- CBE FRS
- Born: 17 May 1929
- Died: 6 September 2016 (aged 87)
- Citizenship: British
- Education: DSc (1969)
- Alma mater: University of Manchester (1947-1950) and University of Cambridge (1950-1953)
- Scientific career
- Fields: Physics
- Workplaces: Jesus College, Oxford, Imperial College, London
- Thesis: Some Experiments on Thermal Convection in a Rotating Liquid (1953)
- Doctoral advisor: Keith Runcorn

= Raymond Hide =

British physicist

Raymond Hide (17 May 1929 – 6 September 2016) was a British physicist, who was a professor of physics at the University of Oxford and, since 2000, senior research investigator at Imperial College, London.

==Education ==
Hide was educated at Percy Jackson Grammar School, near Doncaster, South Yorkshire and the University of Manchester, where he obtained a first-class degree in physics in 1950. He then went to Gonville and Caius College, Cambridge and studied for a PhD in the Geophysics Department, he was awarded a doctorate in 1953.

== Career ==
After research at the University of Chicago, he was a senior research fellow at the Atomic Energy Research Establishment at Harwell, Oxfordshire from 1954 to 1957. He was a lecturer in physics at King's College, Newcastle from 1957 to 1961, before becoming professor of geophysics and physics at the Massachusetts Institute of Technology (1961 to 1967).

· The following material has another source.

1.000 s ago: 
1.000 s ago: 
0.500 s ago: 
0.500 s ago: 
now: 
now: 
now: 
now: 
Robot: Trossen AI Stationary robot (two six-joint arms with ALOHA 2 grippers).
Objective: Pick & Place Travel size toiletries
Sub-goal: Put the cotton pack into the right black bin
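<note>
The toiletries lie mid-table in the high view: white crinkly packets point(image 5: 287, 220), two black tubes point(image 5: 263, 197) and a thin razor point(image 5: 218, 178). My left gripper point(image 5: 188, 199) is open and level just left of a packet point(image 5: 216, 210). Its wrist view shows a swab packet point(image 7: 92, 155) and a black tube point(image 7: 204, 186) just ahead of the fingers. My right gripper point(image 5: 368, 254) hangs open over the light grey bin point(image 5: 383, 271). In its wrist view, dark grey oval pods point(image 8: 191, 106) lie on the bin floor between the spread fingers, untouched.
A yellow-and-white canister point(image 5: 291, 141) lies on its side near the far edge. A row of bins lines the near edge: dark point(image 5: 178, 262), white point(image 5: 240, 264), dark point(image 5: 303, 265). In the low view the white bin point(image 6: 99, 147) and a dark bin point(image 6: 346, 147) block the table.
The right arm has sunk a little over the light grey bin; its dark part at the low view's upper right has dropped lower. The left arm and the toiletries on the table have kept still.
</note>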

He was then head of the Geophysical Fluid Dynamics Lab at the Met Office (1967 to 1990). He won the Chree medal and prize in 1975. He was appointed a fellow of Jesus College, Oxford in 1983, holding his fellowship until 1996; he was then appointed an honorary fellow in 1997. Between 1984 and 1990, he was the professor of astronomy at Gresham College, based central London. He was director of the Robert Hooke Institute and a visiting professor in the Department of Physics at the University of Oxford from 1990 to 1992.

His research covered geophysics (geomagnetism, meteorology, geodesy, oceanography), planetary physics, geophysical fluid mechanics, including magnetohydrodynamics (MHD), and nonlinear systems. His work on the hydrodynamics and MHD of spinning fluids defined flow phenomena in atmospheres and oceans and the interiors of planetary bodies.

Hide was elected a fellow of the American Academy of Arts and Sciences in 1964 and a fellow of the Royal Society in 1971. He was awarded the Fernand Holweck Medal and Prize in 1982, the Gold Medal of the Royal Astronomical Society for geophysics in 1989, the William Bowie Medal by the American Geophysical Union in 1997, the Royal Society's Hughes Medal in 1998, Lewis Fry Richardson Medal by the European Geosciences Union in 1999 and the Royal Meteorological Society's Symons Gold Medal in 2002.

He was appointed CBE in 1990. He served as president of the Royal Meteorological Society from 1974 to 1976 and was a member of the Pontifical Academy of Sciences, having been appointed by Pope John Paul II in 1996.

In 2000 he became senior research investigator, at the Department of Mathematics, Imperial College London. He died on 6 September 2016 at the age of 87.